Although things don't always happen as quickly as we'd like, I believe this forum is a catalyst in breaking down these "us vs. them" barriers. You can measure your system AND enjoy it too!

Lee

think I read that one lee:eek:

that's the whole point Id'a thought, to learn.:confused: But many..on both sides...would rather defend a position to the death than ever have to admit they might have had something a little wrong (note all the qualifiers??!! Still will be argued tho)

I once had similar naive visions on another forum. (this was unique back then in that they had LOT'S of gtg's, almost everyone knew all the others. It's grown now and that has been lost, it's now as anonymous as any other forum)

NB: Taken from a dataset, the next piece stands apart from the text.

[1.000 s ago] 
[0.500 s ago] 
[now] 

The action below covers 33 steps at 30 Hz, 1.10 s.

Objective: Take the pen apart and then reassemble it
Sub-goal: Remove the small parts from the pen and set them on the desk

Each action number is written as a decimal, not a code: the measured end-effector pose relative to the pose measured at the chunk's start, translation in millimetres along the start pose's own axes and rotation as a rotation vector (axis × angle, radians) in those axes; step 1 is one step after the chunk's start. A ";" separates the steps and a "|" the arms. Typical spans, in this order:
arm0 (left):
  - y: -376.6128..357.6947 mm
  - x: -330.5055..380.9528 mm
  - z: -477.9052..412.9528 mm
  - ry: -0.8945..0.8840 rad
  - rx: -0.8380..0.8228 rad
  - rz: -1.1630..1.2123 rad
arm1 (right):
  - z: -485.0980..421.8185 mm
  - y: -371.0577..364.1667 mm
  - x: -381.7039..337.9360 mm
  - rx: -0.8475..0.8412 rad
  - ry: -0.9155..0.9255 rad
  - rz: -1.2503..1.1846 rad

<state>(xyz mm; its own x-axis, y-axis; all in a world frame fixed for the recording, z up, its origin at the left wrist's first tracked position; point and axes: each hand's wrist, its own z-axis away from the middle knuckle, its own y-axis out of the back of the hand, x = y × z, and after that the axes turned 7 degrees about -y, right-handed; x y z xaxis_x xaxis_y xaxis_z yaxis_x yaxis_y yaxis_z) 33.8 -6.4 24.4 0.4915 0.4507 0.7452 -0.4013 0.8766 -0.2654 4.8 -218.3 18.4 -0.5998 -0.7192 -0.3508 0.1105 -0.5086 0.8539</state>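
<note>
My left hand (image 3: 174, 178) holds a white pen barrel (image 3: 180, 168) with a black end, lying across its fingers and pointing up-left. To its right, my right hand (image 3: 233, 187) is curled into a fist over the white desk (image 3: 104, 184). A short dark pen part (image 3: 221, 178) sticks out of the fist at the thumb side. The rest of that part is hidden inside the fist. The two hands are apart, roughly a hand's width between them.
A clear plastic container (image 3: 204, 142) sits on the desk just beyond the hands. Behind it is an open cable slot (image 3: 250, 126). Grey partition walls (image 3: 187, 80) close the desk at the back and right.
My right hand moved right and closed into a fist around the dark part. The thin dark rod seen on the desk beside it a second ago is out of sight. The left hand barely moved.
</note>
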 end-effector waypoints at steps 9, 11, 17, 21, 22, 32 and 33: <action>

I stupidly thought most were like me, wanted to KNOW. So I had visions of us all getting together and investigating this type of stuff, to find out rather than read entrenched positions.

Nah, silly me.
 
This thread has continued for 71 pages. The discourse has been informative and polite. I am learning from this, as I'm not an engineer, nor do I own an "ultimate" system. The participation of all involved is a feather in the WBF cap. I hope others find this approach to be as refreshing as I do.

Lee
 
Interesting stuff, but I was disappointed Amir that you did not reply to Roger's post (115) in the Sander's System thread in the loudspeaker section. He seemed to challenge you that indeed the "anecdotal" listening tests of his were more rigorous than yours at Microsoft (I believe). I was enjoying the exchange between you two and then it stopped.
Well, I didn't stop :). He asked for a tutorial on MP3 which I have been working on. Once I have that, we can certainly continue that discussion.